▸ The task
Copy every line of the entries that includes the word "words".

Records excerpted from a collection
______________________________
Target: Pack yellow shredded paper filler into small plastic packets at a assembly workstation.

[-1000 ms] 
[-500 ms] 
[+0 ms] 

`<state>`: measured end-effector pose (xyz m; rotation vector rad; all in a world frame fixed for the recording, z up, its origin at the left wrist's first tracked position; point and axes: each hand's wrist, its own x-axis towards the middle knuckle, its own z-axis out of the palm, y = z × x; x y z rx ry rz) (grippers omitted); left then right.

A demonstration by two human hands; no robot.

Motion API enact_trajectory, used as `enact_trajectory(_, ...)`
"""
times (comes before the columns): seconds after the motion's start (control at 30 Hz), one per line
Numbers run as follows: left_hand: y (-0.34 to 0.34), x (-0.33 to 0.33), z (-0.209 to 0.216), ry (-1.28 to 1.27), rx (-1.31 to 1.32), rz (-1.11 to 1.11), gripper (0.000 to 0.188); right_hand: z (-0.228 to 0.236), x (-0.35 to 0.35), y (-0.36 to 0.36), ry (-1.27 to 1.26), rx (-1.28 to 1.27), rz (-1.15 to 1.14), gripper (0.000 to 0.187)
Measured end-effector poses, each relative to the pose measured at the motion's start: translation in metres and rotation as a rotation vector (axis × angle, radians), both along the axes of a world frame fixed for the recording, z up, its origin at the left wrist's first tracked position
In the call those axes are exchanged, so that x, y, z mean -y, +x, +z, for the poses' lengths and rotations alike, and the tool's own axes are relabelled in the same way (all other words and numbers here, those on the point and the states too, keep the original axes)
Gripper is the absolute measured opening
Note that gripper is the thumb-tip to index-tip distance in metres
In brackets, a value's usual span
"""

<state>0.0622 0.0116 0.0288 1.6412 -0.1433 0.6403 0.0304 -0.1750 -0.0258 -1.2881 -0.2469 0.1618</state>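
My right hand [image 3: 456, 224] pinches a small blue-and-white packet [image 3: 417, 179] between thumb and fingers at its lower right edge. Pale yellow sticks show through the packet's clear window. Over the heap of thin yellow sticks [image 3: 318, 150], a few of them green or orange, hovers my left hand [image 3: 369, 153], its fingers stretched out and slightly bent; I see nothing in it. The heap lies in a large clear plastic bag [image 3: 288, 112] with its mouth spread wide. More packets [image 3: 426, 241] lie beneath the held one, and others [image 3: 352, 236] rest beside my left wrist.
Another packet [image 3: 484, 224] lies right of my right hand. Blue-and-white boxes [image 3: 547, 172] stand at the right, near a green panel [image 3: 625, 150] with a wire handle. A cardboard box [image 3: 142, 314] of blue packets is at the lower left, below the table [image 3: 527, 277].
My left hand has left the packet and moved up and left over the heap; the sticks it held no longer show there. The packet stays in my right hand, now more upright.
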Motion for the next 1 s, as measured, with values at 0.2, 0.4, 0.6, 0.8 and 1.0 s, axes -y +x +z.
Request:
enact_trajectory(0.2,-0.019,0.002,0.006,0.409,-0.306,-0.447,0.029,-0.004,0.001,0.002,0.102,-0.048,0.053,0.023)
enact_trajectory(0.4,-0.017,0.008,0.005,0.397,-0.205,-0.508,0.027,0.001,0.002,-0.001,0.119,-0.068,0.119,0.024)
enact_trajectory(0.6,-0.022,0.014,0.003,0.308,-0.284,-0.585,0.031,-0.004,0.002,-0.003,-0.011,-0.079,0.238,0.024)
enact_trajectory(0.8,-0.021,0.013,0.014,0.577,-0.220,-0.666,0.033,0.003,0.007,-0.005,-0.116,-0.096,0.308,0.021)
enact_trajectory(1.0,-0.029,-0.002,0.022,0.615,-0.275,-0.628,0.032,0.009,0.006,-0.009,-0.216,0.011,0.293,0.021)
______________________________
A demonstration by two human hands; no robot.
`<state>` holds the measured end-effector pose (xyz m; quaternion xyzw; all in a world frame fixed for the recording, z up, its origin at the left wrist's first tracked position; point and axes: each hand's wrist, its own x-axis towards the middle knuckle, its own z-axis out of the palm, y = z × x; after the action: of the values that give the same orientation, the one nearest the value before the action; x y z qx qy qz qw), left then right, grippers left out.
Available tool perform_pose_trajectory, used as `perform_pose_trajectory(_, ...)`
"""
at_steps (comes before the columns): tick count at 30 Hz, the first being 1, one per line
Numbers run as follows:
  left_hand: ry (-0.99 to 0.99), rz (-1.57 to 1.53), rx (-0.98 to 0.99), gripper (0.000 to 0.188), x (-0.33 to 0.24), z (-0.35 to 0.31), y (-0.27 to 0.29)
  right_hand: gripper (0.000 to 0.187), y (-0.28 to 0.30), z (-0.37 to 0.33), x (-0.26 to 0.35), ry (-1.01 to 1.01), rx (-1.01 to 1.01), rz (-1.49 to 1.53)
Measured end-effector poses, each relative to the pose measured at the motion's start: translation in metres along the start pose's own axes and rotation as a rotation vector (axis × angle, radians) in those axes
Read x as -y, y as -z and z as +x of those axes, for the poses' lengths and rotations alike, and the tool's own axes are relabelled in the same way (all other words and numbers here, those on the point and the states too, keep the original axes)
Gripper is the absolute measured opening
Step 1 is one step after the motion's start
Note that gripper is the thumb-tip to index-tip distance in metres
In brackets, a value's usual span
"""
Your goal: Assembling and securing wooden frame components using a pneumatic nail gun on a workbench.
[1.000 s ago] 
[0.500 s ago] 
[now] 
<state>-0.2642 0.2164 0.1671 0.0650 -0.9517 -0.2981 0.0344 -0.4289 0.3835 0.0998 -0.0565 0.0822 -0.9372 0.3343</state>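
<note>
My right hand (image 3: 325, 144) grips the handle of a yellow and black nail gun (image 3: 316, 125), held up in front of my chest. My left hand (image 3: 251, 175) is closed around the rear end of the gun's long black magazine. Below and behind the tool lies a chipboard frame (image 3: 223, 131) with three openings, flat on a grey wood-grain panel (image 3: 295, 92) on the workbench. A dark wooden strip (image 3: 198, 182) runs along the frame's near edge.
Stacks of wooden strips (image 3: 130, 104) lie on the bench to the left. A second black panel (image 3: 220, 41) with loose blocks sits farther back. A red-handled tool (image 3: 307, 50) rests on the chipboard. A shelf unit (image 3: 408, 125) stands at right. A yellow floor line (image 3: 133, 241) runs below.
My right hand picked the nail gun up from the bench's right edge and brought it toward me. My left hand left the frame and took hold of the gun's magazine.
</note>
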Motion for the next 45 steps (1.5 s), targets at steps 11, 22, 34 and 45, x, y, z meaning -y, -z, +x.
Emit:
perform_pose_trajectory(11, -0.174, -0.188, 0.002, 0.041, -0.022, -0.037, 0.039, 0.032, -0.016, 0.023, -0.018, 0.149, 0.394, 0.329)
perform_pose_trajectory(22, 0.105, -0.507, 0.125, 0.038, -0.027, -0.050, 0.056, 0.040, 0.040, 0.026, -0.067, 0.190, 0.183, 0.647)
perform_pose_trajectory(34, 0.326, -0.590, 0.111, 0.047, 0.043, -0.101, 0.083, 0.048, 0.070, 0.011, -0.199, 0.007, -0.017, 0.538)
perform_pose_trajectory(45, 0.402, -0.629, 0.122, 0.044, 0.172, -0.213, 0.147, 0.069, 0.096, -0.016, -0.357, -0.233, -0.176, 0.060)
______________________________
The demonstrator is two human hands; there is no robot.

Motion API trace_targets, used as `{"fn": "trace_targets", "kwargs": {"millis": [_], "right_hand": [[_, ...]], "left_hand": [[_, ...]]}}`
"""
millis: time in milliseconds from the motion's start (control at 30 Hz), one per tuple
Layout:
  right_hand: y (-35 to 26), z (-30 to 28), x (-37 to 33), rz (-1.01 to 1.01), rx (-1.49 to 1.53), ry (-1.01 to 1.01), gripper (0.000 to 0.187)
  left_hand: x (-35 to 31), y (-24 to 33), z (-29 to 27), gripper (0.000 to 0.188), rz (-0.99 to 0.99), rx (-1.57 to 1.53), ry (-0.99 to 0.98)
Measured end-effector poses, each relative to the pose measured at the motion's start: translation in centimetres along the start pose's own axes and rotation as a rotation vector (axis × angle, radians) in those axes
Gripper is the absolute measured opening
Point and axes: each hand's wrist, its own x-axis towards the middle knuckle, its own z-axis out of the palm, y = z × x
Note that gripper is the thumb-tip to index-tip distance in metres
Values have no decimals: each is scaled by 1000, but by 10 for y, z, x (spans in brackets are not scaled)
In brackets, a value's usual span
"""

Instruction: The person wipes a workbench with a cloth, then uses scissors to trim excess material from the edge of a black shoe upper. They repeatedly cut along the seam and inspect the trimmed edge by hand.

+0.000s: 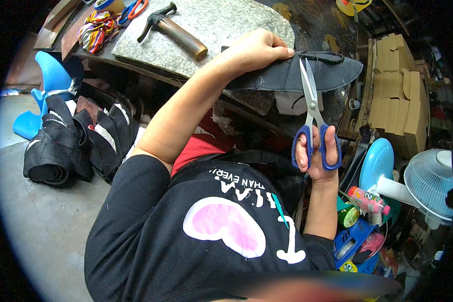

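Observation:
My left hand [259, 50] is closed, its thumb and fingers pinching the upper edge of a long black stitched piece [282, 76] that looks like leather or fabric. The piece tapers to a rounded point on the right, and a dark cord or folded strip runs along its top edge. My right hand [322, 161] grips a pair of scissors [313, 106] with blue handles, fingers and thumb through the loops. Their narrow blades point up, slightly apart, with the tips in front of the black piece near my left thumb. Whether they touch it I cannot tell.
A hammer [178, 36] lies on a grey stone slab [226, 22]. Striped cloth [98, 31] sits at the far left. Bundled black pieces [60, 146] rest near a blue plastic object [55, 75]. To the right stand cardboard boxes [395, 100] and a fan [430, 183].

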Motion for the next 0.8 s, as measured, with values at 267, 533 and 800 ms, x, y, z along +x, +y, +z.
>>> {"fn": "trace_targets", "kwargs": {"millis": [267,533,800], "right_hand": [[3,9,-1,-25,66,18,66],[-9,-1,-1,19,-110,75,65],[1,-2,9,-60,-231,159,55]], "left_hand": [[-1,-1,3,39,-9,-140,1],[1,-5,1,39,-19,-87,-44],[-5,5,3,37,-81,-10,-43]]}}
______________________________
▸ Solution
In the call those axes are exchanged, so that x, y, z mean -y, +x, +z, for the poses' lengths and rotations alike, and the tool's own axes are relabelled in the same way (all other words and numbers here, those on the point and the states too, keep the original axes)
Read x as -y, y as -z and z as +x of those axes, for the poses' lengths and rotations alike, and the tool's own axes are relabelled in the same way (all other words and numbers here, those on the point and the states too, keep the original axes)

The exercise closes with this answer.